“Hai ibu, penyakitmu sudah sembuh”
Luk 13:10-17
Injil hari ini berkisah tentang Yesus yang menyembuhkan seorang perempuan yang sakit. Jenis penyakit yang diderita adalah penyakit punggung, tulang belakang yang mengakibatkan tidak bisa berdiri tegak. Namun keyakinan orang-orang saat itu bahwa ia dirasuki roh jahat yang terus menghisap tenaganya keluar dan melemahkan tubuhnya.
Kalau kita keluar dari rumah tempat kita tinggal ke tempat kerja, ke sekolah, pergi shopping, dll, banyak kali kita temukan orang cacat dipinggir-pinggir jalan, di lampu merah, di depan toko, tempat-tempat ziarah, bahkan di depan gereja, dsb. Tidak jarang ada yang mengemis minta tolong. Ada orang yang ketika melihat orang-orang seperti ini langsung muncul rasa iba, belas kasih dan memberi sesuatu. Menolong mereka.
Akan tetapi, ada juga sikap sebaliknya seperti tidak mau melihat ke arah pengemis di pinggir jalan. Jalan lewat saja tanpa toleh. Mata lihat ke atas atau tempat lain. Bahkan, mungkin ada yang marah kenapa ada saja orang-orang seperti ini…
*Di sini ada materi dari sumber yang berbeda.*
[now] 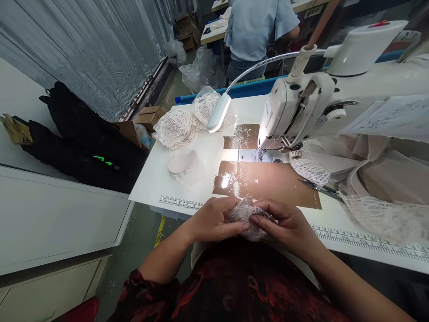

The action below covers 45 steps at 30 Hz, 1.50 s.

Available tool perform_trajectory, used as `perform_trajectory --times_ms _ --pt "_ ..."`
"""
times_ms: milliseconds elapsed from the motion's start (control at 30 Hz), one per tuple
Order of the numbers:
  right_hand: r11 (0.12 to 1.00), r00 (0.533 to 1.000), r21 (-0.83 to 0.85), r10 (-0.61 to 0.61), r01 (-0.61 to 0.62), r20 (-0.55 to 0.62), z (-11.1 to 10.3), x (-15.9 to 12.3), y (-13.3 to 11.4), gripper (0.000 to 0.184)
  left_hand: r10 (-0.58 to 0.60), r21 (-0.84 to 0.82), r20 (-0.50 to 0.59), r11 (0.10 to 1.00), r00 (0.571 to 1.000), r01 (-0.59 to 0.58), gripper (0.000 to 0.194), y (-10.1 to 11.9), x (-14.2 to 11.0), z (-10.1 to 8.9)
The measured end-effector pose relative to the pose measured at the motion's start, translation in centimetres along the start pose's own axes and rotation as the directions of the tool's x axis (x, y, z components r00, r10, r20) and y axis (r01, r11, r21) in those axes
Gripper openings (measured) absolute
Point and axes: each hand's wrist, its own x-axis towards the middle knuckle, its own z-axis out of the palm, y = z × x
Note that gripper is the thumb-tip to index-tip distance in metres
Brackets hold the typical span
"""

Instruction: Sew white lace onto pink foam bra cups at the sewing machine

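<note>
Both my hands hold one small white lace piece (247,213) at the front edge of the white sewing table (157,179). My left hand (214,220) curls around its left side, thumb pressed on the lace. My right hand (284,223) pinches its right side with closed fingers. The sewing machine (311,107) stands just beyond, its needle area (263,154) lit by a gooseneck lamp (218,112). Brown tape patches (264,181) lie on the table between my hands and the needle.
A stack of lace cups (177,127) sits at the table's far left, with a padded cup (182,165) nearer. More lace (310,170) and beige fabric (385,179) lie to the right, beside scissors (318,188). A black bag (80,138) rests on the left cabinet. A person in a light blue shirt (254,27) works behind.
</note>
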Motion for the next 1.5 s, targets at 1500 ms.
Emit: perform_trajectory --times_ms 1500 --pt "0.749 0.956 0.6 0.278 -0.28 0.098 -2.2 1.4 2.0 0.03 -0.107 -0.707 0.06 0.697 0.992 0.118 0.031 -0.8 5.2 3.2"
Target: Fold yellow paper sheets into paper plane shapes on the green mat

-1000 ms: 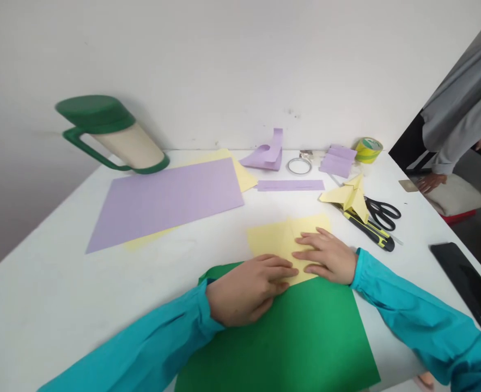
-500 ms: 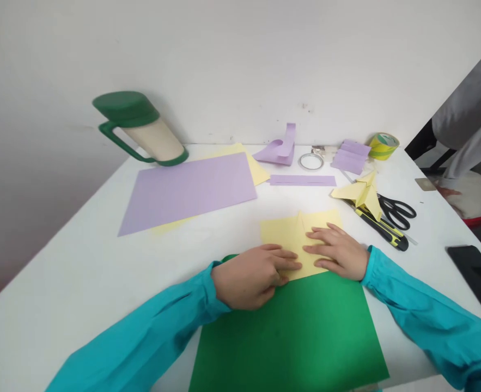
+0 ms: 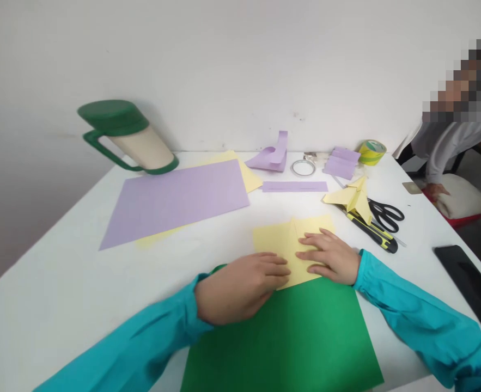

Tetapi cobalah kita mengambil waktu sejenak dan memikirkan orang-orang susah. Bawalah orang-orang ini juga sebagai bagian dari hidup kita. Dan cobalah menoreh, masuk lebih jauh ke dalam diri kita sendiri. Mungkin ada keluarga, orang tua, saudara-saudari kita sendiri. Bahkan anak-anak, suami, atau isteri. Teman-teman kita sendiri…. siapa saja yang saat ini paling dekat dengan kita. Apa yang ditemukan?
Dalam hidup ini ada banyak persoalan atau beban yang kita pikul. Ada kecemasan dan kekecewaan dalam hidup. Kalau kita periksa dan merenung kita akan menemukan bahwa ada begitu banyak rahasia yang tak terkatakan, dalam hidup. Bahkan ada yang tersembunyi di lapisan kesadaran yang sulit dijangkau, tapi justru di situlah tempat beban itu. Ada luka, ada rasa sedih, ada rasa bersalah dan marah yang membuat kita ingin menyendiri. Dan sering ketakutan muncul karena sakit dan luka,  tertekan dalam jiwa, tidak ingin dibuka, disembuhkan.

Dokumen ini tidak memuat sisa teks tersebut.